Analizzando i dati dei mancati pagamenti su base regionale, nel 2015 la concentrazione del rischio di insoluti  ha visto raggiungere  il 30% del totale  nell’Italia  nel Sud e nelle Isole, allineandosi,  quindi, anche allo scenario economico delle Regioni appartenenti a questa segmentazione. La debolezza imprenditoriale e finanziaria di molte di queste realtà fa si che si amplino le differenze con le aree del Nord. A influenzare negativamente  il trend ci sono le performance della Campania, Calabria e Sicilia dove  agroalimentare,  Gdo  e  distribuzione  petrolifera  hanno  fatto  segnare  incrementi  di  insoluti  a doppia cifra. L’Emilia Romagna segna la maggiore crescita della severità (+24%) mentre il Trentino Alto Adige il più alto decremento.

In  Liguria i pagamenti al rallentatore della PA  hanno  riflessi negativi sulle  micro e piccole imprese. Il credito alle  imprese è ancora  un  tasto  dolente e il peso  delle sofferenze bancarie tocca  il 12,6%, crescendo sia in termini di soggetti affidati che di importi. Il trend  dei Mancati Pagamenti  assume    andamenti  divergenti:   frequenza  +33%   e  severità  -34%.   A   Genova migliorano  l’edilizia,  la meccanica e  il comparto trasporti mentre   gli insoluti crescono nell’agroalimentare. A Savona,  ad esclusione di meccanica e turismo, tutti i settori registrano un  trend   in  contrazione degli insoluti.  A  La  Spezia  migliorano i trend   dei  pagamenti nel comparto servizi, mentre  a Imperia alcune  difficoltà si segnalano nell’agroalimentare.

Il ciclo dei pagamenti, infine, si conclude con le insolvenze e le relative procedure fallimentari.

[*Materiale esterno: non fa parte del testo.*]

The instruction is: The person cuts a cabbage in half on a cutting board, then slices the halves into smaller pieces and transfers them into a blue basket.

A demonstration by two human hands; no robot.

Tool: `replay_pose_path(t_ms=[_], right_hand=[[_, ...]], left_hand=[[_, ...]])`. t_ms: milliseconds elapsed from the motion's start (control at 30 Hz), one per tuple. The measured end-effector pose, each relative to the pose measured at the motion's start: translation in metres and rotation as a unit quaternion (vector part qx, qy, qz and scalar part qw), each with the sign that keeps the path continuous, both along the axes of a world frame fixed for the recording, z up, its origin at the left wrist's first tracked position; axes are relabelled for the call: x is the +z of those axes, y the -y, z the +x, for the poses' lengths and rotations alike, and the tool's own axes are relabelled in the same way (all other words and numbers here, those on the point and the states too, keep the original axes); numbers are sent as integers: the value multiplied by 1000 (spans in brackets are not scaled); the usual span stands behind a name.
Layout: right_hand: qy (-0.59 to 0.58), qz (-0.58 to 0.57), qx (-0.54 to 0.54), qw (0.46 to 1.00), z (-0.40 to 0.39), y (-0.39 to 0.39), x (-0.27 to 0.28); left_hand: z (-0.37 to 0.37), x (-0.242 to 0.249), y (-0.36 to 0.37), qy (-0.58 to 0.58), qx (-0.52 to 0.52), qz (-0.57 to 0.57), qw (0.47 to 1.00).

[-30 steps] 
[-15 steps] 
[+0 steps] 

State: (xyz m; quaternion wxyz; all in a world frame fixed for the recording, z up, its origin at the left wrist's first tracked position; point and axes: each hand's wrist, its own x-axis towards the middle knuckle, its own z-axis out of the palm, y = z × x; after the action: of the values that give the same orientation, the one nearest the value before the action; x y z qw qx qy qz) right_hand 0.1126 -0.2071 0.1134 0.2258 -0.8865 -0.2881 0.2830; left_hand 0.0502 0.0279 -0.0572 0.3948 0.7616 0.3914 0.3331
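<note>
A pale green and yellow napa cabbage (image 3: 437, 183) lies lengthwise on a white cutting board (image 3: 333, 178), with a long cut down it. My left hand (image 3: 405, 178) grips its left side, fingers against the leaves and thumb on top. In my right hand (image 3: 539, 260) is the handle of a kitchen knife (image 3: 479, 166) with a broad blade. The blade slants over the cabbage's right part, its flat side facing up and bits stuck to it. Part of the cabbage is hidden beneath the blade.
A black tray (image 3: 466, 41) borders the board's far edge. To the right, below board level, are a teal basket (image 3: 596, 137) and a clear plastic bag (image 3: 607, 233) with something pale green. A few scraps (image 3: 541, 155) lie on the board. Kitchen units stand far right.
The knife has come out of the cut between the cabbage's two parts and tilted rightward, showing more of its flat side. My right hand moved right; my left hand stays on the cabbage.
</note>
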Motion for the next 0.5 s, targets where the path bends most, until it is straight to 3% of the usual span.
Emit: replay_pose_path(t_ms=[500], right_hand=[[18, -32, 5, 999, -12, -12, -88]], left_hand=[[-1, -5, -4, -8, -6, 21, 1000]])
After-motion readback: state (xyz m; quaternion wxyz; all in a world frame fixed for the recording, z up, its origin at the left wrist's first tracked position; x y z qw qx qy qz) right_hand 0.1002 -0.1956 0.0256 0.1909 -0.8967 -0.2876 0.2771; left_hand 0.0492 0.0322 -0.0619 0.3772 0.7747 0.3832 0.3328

Il 2015 ha finalmente mostrato un’inversione del trend delle insolvenze aziendali che dopo 7 anni consecutivi si  sono  contratte  toccando  quota  14.681  (-6%  rispetto  al  2014).  Lo  stesso  trend  in  contrazione proseguirà anche nel 2016 riportando il numero delle aziende insolventi al di sotto della soglia delle 14.000 unità (13.800 casi). Nonostante il trend abbia invertito la rotta, nel 2016 i livelli delle insolvenze aziendali restano ancora oltre il doppio rispetto ai livelli del 2007.

“Il calo delle insolvenze e il miglioramento della liquidità nel sistema dimostrano il consolidamento del tessuto imprenditoriale,  sempre più votato all'esportazione  di   e meno esposto alle crisi dei Paesi emergenti.  Il 2016 vedrà il consolidamento  di questa  tendenza  insieme  al rafforzamento della produttività, sia sulla manifattura che sui beni di investimento. A guidare la strada ci sarà ancora l'agroalimentare,  ma  i  risultati  di  auto,  elettronica  e  chimica  non  saranno  da  meno,  tutti  trainati finalmente  anche  dalla  domanda  interna.  I prodotti  di marca  (incluso  il sistema  moda  e il mobile arredo) contribuiranno a far segnare un trend positivo e il nuovo traguardo sarà la crescita della profittabilità delle aziende, dopo anni di riduzione dei costi e degli organici, conclude Massimo Reale, Direttore Rischi Euler Hermes Italia.